I find it odd that knowledgable people are giving these companies a pass. Having been in the software industry myself, I see these as events that SHOULD have been anticipated, with stronger measures put in place to prevent before they occurred.
Let’s start with CloudFlare. Here’s their official explanation: https://blog.cloudflare.com/cloudflare-outage-on-july-17-202… More interesting to me was CEO Matthew Prince’s tweeted explanation: The root cause was a typo in a router configuration on our private backbone. https://twitter.com/eastdakota/status/1284298908156346368 I bolded the operative word.
This strongly indicates an unacceptable lack of testing for production code. Whether you’re building games or operating in a regulated industry like automotive or healthcare or finance, you must test everything before it is rolled out to production. I’ve never been at a company that didn’t have layers of testing - from code reviews to compiler warnings and lint runs to black box testing to simulation testing to white box testing to staged/gradual roll-outs there should be many layers in place.

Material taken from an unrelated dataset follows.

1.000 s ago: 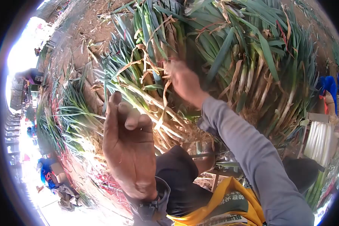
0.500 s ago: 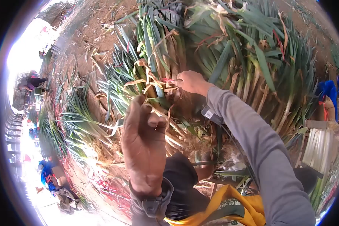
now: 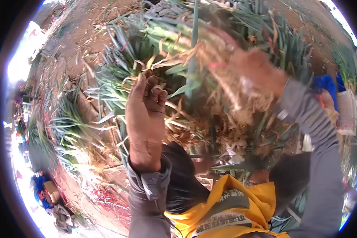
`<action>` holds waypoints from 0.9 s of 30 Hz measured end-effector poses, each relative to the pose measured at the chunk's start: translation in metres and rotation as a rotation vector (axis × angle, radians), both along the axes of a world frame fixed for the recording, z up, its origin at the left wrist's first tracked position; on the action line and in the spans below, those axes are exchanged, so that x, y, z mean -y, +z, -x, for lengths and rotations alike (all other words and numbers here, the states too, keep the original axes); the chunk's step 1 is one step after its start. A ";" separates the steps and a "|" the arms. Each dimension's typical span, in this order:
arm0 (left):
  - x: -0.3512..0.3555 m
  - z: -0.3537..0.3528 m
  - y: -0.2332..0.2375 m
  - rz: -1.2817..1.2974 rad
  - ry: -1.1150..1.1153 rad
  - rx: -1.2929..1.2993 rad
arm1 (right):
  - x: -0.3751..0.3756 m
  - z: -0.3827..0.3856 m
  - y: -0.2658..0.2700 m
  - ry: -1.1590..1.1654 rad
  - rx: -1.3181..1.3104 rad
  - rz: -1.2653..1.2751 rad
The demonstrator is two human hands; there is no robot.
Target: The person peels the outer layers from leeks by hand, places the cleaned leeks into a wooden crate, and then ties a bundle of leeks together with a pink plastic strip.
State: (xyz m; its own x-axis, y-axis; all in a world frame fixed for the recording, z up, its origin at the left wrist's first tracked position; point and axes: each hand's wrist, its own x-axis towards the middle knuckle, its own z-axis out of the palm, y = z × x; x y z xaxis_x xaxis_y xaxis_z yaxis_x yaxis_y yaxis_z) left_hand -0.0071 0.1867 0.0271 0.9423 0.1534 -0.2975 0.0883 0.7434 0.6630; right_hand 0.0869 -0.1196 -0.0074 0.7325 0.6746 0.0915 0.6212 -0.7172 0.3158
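Observation:
My right hand [image 3: 254, 67], smeared by motion, is closed on a bundle of long green onions [image 3: 222, 55] with a red tie showing beside the hand. The bundle is tilted, its leafy tops to the left and its pale, rooty ends to the lower right. My left hand [image 3: 144, 119] is raised at the centre left with its fingers curled in. Dry, yellowed leaves [image 3: 150, 65] show right at its fingertips; whether it grips anything is hidden. Below the bundle lie loose roots and stalks [image 3: 234, 131].
More green onions [image 3: 111, 83] lie left of the bundle, with another pile [image 3: 71, 127] farther left. Red strings [image 3: 107, 200] are scattered at the lower left. A yellow apron [image 3: 226, 198] covers my lap. Blue cloth [image 3: 325, 87] is at the right.
My right hand has moved up and to the right, pulling the bundle of green onions, which now tilts. My left hand stays curled, slightly higher in view. The view has shifted.

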 end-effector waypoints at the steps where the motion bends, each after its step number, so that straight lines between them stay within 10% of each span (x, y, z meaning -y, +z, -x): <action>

Prince acknowledges this in a subsequent tweet: The root problem was we didn’t have systems in place to keep them from causing a widespread issue. That’s a problem of leadership that I am more responsible for than the engineer who made the typo. It’s great that he’s taking blame, but the question remains as whether he’s also the CTO, or CISO, or Security Architect, etc. I sure hope not.
Now, there are some situations that are just impossible to fully test, since replicating the production environment is simply not feasible. I suspect that a global network topology is one such situation. However, that does not excuse not having a simulation environment in place, not running simple “lint” checks on interpreted languages, and especially not having a second set of eyes on any code changes (known as “code reviews”). At my last company I put in place many layers of testing, and it was made clear that even though we had a QA department, engineers were considered responsible for code reviews and unit testing.
We did have one instance that we were not equipped to perform a pre-production nor simulation test - a small cellular network configuration change. In some ways Cloudflare’s typo seems to be of a similar nature. We agonized over this change, performing a lint and multiple code reviews (including an external one with the cellular provider), and when we rolled out the change we did so at 3am and immediately had our black box testers run through various scenarios to ensure things were working. This was a big deal for us. I suspect that Cloudflare does changes like this much more frequently. This means they should be better at it.
So, while it’s fine to say that CloudFlare responded well to the problem, that a typo could cause this indicates to me that they have a very immature development/testing process. Too often I have seen tech companies grow from a development-oriented base without growing their discovery/testing regimen. This isn’t the first time something like this as happened to CloudFlare. Just a year ago, they had something similar: https://blog.cloudflare.com/cloudflare-outage/
The cause of this outage was deployment of a single misconfigured rule within the Cloudflare Web Application Firewall (WAF) during a routine deployment of new Cloudflare WAF Managed rules…We make software deployments constantly across the network and have automated systems to run test suites and a procedure for deploying progressively to prevent incidents. Unfortunately, these WAF rules were deployed globally in one go and caused today’s outage…Our testing processes were insufficient in this case and we are reviewing and making changes to our testing and deployment process to avoid incidents like this in the future.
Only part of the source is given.